I can’t stop thinking about the myth that all cats land on their feet. To brace is to prepare, metastasize the moment of impact. When falling from tall stories, cats have a balancing system called the “righting reflex,” where their spines arch and contort into the least dangerous landing stance. The implication is that landing on your feet is a triumph and landing on your skull or tailbone or stomach is a failure of the first (human) order. As humans we love to fetishize survival, to craft a narrative of invulnerability especially for those icons we hold with reverence. To land on one’s feet implies safety. Hey, you are standing, you are upright, so you must be okay. But most cats land with their legs splayed and wobbling, and the impact of this type of landing causes serious injuries. When are we ever prepared for gravity?


I am spineless when it comes to my feelings. The way a human spine is built, we do not have the “righting reflex.” Because it is not a human instinct to know how to right ourselves. When a friendship ends, when a rift manifests and reaches a breaking point, we call it a “falling out.” The language around that is so precise, perhaps because when we fall out of a window, a relationship, a friendship, there is no instinct for the work it takes to repair. Defenestrated, we have no defenses. On the ground outside, we tend to our wounds and our fractures. Perhaps that’s why cats look at us with the most withering of glances.
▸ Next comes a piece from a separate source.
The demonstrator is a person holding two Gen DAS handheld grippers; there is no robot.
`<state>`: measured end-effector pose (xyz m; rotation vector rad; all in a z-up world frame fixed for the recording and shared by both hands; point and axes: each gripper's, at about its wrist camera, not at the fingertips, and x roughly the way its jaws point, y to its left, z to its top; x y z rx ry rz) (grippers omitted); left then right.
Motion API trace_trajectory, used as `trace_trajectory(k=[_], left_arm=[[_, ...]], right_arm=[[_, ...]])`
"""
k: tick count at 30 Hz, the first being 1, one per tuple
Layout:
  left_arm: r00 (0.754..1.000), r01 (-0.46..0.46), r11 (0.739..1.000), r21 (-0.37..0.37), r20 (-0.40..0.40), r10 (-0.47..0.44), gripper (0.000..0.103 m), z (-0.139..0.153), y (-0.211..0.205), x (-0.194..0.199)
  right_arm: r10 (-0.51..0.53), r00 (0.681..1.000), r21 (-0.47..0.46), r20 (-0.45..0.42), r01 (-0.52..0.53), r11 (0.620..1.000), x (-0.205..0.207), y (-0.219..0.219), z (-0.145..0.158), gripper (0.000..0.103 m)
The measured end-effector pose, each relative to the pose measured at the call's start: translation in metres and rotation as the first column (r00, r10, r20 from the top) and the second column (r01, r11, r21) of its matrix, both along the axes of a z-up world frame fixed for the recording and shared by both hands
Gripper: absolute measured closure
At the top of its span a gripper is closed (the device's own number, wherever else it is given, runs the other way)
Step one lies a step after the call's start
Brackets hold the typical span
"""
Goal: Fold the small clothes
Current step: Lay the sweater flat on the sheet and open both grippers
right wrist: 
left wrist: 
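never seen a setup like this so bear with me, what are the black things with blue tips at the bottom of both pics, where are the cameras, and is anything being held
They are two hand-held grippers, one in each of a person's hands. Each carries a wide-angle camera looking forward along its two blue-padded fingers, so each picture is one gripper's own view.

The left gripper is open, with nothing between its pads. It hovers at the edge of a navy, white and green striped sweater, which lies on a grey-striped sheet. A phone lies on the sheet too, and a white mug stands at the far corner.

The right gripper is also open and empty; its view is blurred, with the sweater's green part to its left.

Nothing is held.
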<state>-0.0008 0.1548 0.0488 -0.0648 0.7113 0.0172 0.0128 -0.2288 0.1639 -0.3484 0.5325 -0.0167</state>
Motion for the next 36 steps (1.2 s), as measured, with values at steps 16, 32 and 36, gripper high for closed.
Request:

During my 2019 residency in Marfa, I visited Donald Judd’s Chinati Foundation and the tour guide showed us these huge warehouses devoted to his experiments with light. The Quonset roofs of the warehouses refracted the desert morning sun, and the scale of his endeavor was unmistakable. The bleakness of wonder. It was an all-day tour. Late in the afternoon we reached the little shack devoted to Carl Andre. To my surprise, the room housed none of the sculptor’s dreary sculptures, but his poems, typewritten and displayed in a long wooden vitrine. Whenever I saw a Carl Andre piece, I always felt slightly sick, but for some reason his poems, housed in that room as if hallowed, were the ultimate insult. A personal affront.

As the only person in the tour group who identified as a poet, I revealed my expert opinion: that his poems are trash, just like his sculptures.


The museum guide didn’t have to say it because I told the other women in my tour group: this is what the curatorial copy omits. The name: Ana. The tragedy: Carl Andre’s infamous falling out with his then-wife, rising artist Ana Mendieta, in which she allegedly fell out the window of their Greenwich Village high-rise from the 34th floor on September 8th, 1985. The doorman said he heard a woman scream “No, no, no.” On the phone with emergency services, Carl Andre claimed she “had somehow gone out the window.” Somehow. Gone. Window. Absent from this language was the presence of his body—he was 5’7, taller than Ana Mendieta by 9 inches. I imagine how far his shadow could reach, whether it touched the edge of the window.


Mendieta was an artist of the body, her work steeped in the corporeal and ephemeral. I knew her work well before I knew of Carl Andre’s existence. In 2010, when I first moved to Ithaca, I wandered the Herbert F. Johnson Museum and found two Ana Mendieta video pieces from her magnum opus series, Silueta. In one, her body made a hollow in the earth, filled with lava. I wrote a poem after it. I called the poem “Meat Bride.” It was one of the first poems I wrote in graduate school. I didn’t know about how she died.


When I visited the Dia: Beacon in 2017, I stepped on Carl Andre’s sculpture Steel Zinc Plain. I was angry. What was so subversive about zinc plates and steel plates lying on the ground in an unnatural grid, bathed in gravity? The smugness of it, this invitation to step on metal, as if we don’t all step on metal grids in the city every day of our lives. All his works sheltered in these huge open spaces, so solid, so rooted to the ground. Somewhere in this world his fleshy body still breathes, and this work will outlive all of that.


Groups of women have organized protests at his retrospectives in major museums across the country for the past three decades. In March of 2015, the poet and artist Jennifer Tamayo organized a cry-in at Andre’s Dia:Beacon retrospective. Fifteen poets, feminists, artists, and activists entered the space two by two, crying and wailing, screaming for Ana, until they were escorted out by the security guards. Less than one year prior, a group of feminist artists from the collective No Wave Performance Task Force left chicken blood and guts in front of Dia:Chelsea. When the retrospective traveled to the MOCA Geffen in Los Angeles in 2017, Metabolic Studio, an experimental architecture and art studio, invited women artists to lie down on a long white cloth scroll and have their silhouettes traced in paint. They unfurled the collaborative artwork in front of the MOCA Geffen’s opening, placing candles alongside the silhouettes and passing out protest cards about Ana Mendieta. The resulting scene was a haunting one: the silhouettes on the cloth called into mind not just the chalk outline of a body at the scene of a murder or crime (Mendieta’s fall and its aftermath) but also Mendieta’s artwork itself, the many silhouettes of her body she recreated in her best-known series.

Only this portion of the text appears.